Transdermal Verapamil (40mg/ml)
for the Treatment of Peyronie’s Disease
Peyronie’s disease has been reported to affect 1% to 3.5% of the male population. Medical therapy has not been consistently effective. Levine has reported success using injectable Verapamil. We have previously reported success with transdermal Verapamil. It is proposed that calcium channel blockers, when applied topically, migrate into the collagenase plaque and block the cellular entry of divalent calcium ions, thereby altering fibroblast metabolism which decreases the production of collagen. Simultaneously the production of collagenase is increased by the maturation of fibroblast collagenase. The collagenase causes degradation and remodeling of the fibrotic plaque. Due to the roles of divalent calcium and zinc in the production of collagenase, the collagenase is classified as a Metaloprotease. We are now updating the report of our clinical experience using Verapamil gel in 645 patients.

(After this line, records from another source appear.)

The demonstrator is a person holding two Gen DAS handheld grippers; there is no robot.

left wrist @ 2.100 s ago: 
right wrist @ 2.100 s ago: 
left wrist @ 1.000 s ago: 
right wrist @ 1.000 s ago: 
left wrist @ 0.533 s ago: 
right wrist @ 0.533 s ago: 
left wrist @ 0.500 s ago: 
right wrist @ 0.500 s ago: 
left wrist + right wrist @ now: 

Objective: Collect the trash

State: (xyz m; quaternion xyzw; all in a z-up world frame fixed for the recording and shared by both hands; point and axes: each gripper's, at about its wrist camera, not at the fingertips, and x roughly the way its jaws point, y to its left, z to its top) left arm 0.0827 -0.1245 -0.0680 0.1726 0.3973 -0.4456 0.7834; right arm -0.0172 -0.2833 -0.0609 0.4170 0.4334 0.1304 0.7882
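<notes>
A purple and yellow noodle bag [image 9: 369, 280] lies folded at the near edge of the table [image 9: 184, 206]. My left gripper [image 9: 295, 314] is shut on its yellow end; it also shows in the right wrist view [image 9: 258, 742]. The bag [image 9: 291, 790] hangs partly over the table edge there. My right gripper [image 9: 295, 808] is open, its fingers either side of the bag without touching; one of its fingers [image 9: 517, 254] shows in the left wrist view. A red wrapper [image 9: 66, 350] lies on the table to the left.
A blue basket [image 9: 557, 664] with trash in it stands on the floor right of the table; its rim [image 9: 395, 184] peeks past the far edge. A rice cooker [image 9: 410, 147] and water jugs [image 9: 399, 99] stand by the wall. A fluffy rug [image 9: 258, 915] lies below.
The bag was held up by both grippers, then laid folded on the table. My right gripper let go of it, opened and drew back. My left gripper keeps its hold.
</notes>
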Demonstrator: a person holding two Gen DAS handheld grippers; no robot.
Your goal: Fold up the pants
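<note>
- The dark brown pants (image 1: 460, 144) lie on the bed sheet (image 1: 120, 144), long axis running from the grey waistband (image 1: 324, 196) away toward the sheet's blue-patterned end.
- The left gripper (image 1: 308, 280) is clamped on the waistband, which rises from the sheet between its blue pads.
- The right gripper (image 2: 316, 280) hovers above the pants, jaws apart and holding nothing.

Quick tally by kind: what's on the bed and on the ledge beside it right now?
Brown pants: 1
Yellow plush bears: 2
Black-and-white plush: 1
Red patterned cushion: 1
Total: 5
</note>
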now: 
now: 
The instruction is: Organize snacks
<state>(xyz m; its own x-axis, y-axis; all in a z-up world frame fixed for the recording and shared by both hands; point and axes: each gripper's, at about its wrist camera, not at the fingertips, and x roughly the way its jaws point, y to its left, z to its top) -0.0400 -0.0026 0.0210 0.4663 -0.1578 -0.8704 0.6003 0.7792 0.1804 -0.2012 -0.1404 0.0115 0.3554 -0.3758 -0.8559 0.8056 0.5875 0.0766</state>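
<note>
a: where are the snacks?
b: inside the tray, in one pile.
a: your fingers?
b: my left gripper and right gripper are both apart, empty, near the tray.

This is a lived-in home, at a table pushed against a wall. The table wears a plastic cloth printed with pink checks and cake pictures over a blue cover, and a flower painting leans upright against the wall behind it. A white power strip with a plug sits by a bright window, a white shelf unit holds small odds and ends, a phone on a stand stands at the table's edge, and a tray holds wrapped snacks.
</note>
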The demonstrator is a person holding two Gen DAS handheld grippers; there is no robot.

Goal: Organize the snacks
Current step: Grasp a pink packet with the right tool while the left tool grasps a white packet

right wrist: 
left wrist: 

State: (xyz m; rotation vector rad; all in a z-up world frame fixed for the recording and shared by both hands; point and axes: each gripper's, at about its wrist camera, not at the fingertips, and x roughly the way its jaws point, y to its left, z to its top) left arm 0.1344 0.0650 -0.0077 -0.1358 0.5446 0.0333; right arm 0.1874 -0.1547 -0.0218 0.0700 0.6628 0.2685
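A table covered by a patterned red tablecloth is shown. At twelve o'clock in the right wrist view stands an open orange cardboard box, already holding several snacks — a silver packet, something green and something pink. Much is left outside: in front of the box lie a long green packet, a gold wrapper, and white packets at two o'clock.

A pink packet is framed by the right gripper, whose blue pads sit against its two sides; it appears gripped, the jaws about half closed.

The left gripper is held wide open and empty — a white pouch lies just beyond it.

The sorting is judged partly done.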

Verapamil gel (40mg) was applied twice daily to the penis of 645 patients with Peyronie’s disease. Length of treatment ranged from 1-16 months with the mean being 3.8 months. Patients were evaluated for change of curvature, plaque size, quality of erection, pain relief, and side effects.
Of the 608 patients with curvature, 406 (66.8%) noticed decreased curvature with treatment. Of the 587 patients with measurable plaque, 499 (85%) has measurable improvement. 489 (91.2%) of 536 patients with decreased quality of erection reported improvement of erection rigidity. Of the 272 patients with pain, 262 (96.3%) had complete pain relief. Five patients (0.8%) developed contact dermatitis. Three of these improved using topical corticosteroid. Two patients previously on antihypertensive drugs were able to discontinue drug and remain normotensive. No hypotensive episodes occurred. There were 113 patients treated for six months or longer. In this group, 69.4% noted improvement of curvature. 89.1% had decrease in plaque, 92.1% noted improved quality of erections, and 95.8% had improvement in pain. It has been noted throughout this study that patients taking beta-adenergic blocking agents have either not responded or have responded minimally to transdermal Verapamil. United States FDA approved manufacturers’ inserts state that beta-adnergenic blocking agents may cause Peyronie’s disease. It has also been noted that many patients taking glucosamine and chondroitin sulfate do not respond well.
Transdermal Verapamil is an effective and well-tolerated drug for the treatment of Peyronie’s disease.